- [About this exercise]
Take the line containing "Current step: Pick" and every line after it to the end of the data, and write them out exactly as they appear.
** Opening Dataset section block **
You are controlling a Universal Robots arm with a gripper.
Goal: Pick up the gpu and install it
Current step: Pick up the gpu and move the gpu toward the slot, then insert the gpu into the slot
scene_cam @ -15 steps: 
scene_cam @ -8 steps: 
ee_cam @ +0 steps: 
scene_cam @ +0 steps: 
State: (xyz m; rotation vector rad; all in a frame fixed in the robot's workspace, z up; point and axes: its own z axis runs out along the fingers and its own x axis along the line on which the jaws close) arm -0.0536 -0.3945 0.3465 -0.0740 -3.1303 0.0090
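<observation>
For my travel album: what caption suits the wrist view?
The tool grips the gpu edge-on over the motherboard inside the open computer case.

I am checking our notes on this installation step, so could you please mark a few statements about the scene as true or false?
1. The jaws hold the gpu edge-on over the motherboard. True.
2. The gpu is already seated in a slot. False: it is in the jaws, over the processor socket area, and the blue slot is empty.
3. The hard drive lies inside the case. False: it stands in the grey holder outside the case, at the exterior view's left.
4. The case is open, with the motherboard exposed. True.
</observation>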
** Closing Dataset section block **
- [Reply to the exercise]
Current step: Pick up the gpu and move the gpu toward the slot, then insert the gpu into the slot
scene_cam @ -15 steps: 
scene_cam @ -8 steps: 
ee_cam @ +0 steps: 
scene_cam @ +0 steps: 
State: (xyz m; rotation vector rad; all in a frame fixed in the robot's workspace, z up; point and axes: its own z axis runs out along the fingers and its own x axis along the line on which the jaws close) arm -0.0536 -0.3945 0.3465 -0.0740 -3.1303 0.0090
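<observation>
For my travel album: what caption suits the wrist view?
The tool grips the gpu edge-on over the motherboard inside the open computer case.

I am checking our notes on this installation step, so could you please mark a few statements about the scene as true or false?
1. The jaws hold the gpu edge-on over the motherboard. True.
2. The gpu is already seated in a slot. False: it is in the jaws, over the processor socket area, and the blue slot is empty.
3. The hard drive lies inside the case. False: it stands in the grey holder outside the case, at the exterior view's left.
4. The case is open, with the motherboard exposed. True.
</observation>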

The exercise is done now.